■ EXERCISE OBJECTIVE ■
What is wanted is the full listing, word for word, without its pictures.

○ ○ ○ ○ ○

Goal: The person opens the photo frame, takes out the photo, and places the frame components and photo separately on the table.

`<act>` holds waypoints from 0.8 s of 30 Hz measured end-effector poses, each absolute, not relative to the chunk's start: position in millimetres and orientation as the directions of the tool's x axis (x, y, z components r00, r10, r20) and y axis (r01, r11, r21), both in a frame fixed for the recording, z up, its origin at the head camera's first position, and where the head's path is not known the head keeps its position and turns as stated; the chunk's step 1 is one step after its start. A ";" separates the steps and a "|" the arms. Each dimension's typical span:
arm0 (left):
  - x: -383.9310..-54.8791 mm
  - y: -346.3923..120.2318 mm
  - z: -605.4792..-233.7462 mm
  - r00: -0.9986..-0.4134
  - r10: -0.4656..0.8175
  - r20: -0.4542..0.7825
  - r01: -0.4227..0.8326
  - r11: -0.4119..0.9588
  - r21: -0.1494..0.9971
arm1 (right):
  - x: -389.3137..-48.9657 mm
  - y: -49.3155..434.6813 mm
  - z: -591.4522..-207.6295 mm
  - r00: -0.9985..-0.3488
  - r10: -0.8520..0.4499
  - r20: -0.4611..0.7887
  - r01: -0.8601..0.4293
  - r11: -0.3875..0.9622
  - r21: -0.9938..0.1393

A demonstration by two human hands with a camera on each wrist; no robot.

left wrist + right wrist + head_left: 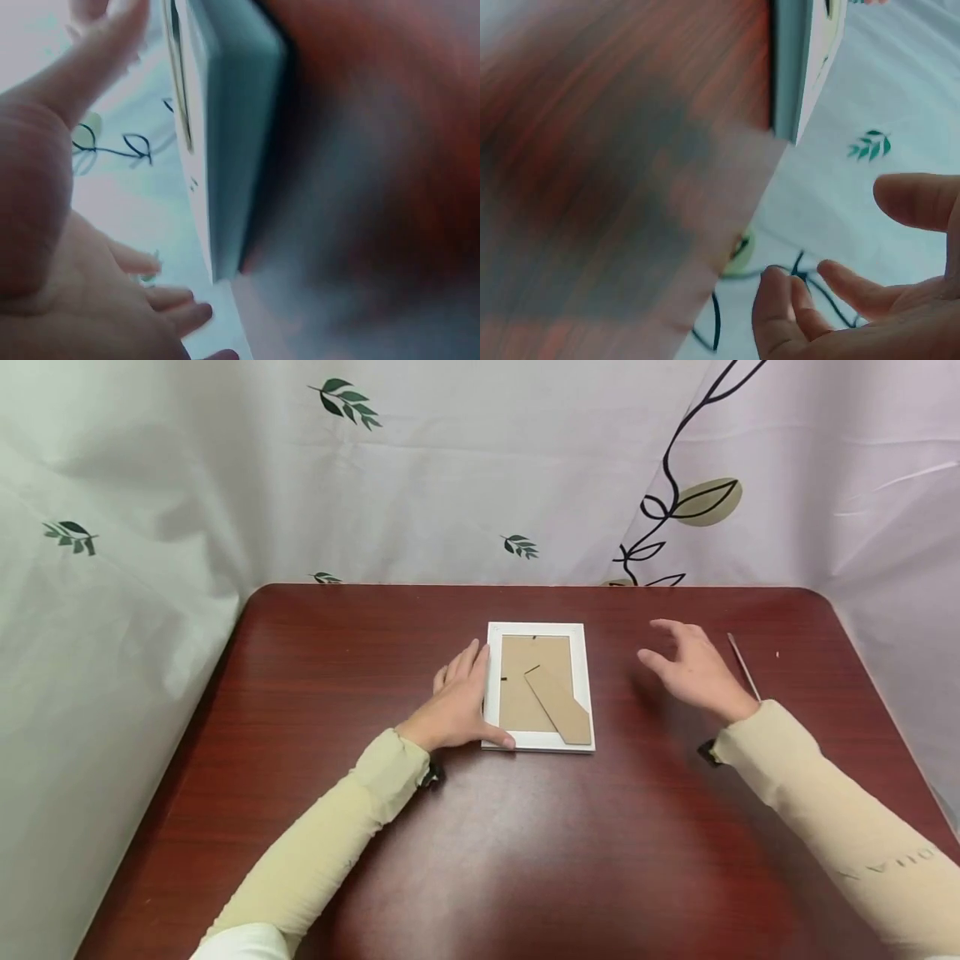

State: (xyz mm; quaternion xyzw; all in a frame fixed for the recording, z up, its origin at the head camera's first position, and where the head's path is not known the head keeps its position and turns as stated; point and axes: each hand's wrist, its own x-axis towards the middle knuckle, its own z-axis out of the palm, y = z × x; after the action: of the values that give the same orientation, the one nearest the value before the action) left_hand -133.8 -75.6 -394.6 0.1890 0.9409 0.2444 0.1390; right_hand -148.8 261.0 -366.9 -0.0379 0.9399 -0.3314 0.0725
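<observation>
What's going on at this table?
A person has a white picture frame lying back side up on the reddish-brown table, with its brown stand on top. Their left hand is at the frame's left edge, its thumb over the near-left corner. The right hand hovers to the right, apart from the frame and holding nothing. A thin stick lies beyond that hand.

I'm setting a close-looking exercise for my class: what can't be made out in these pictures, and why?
Front of the picture frame: head view; its own backing covers it.
Rest of the picture frame: left wrist view; cut off by the top edge.
What the thin rod is: head view; too small.
Pale speck: head view; too small.
Table grain: left wrist view; blurred.
</observation>
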 end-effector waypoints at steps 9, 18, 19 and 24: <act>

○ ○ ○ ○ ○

■ EXERCISE OUTPUT ■
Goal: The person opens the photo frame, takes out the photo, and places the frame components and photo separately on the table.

`<act>` holds waypoints from 0.8 s of 30 Hz measured end-effector poses, each absolute, not relative to the chunk's start: position in millimetres and orientation as the directions of the tool's x axis (x, y, z components r00, r10, r20) and y axis (r01, r11, r21), both in a frame fixed for the recording, z up, its origin at the head camera's first position, and where the head's path is not known the head keeps its position and turns as stated; the chunk's step 1 is one step after its start. A ";" separates the steps and a "|" the arms. Each dimension's typical span:
arm0 (left):
  - x: -383.9310..-54.8791 mm
  - y: -346.3923..120.2318 mm
  - z: -605.4792..-233.7462 mm
  - r00: -0.9986..-0.4134
  - r10: -0.4656..0.8175
  - r20: -0.4542..0.7825
  - r01: -0.4227..0.8326
  - r11: -0.4119..0.9588
  - r21: -0.1494..0.9971
arm1 (right):
  - x: -389.3137..-48.9657 mm
  - y: -49.3155..434.6813 mm
  - z: -591.4522..-207.6295 mm
  - r00: -0.9985..-0.3488
  - r10: -0.8520..0.4499
  - r20: -0.4611..0.7887
  - r01: -0.8601..0.4293
  - r11: -0.3875..0.9622
  - r21: -0.9938..0.1393

A demonstration by two human hands with a camera on each wrist; no robot.

left wrist + right wrist + head_left: 

State: (xyz mm; quaternion xyzw; all in a frame fixed for the recording, z up, its origin at the head camera's first position, and where the head's path is not known the head keeps its position and turns as stated; point and axes: each hand's wrist, its own x-axis towards the middle knuckle, its own z-axis out of the palm, y = z × x; after the action: of the values that give the same orientation, the one nearest the value before the action) left_hand -133.8 -75.6 -394.6 0.1890 0.9409 0.2444 0.1390; right_hand -148.8 261.0 -366.9 -0.0379 0.9399 -0.3314 0.0725
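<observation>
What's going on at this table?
A person has a white picture frame lying back side up on the reddish-brown table, with its brown stand on top. Their left hand is at the frame's left edge, its thumb over the near-left corner. The right hand hovers to the right, apart from the frame and holding nothing. A thin stick lies beyond that hand.

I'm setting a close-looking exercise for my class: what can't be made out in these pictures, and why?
Front of the picture frame: head view; its own backing covers it.
Rest of the picture frame: left wrist view; cut off by the top edge.
What the thin rod is: head view; too small.
Pale speck: head view; too small.
Table grain: left wrist view; blurred.
</observation>
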 end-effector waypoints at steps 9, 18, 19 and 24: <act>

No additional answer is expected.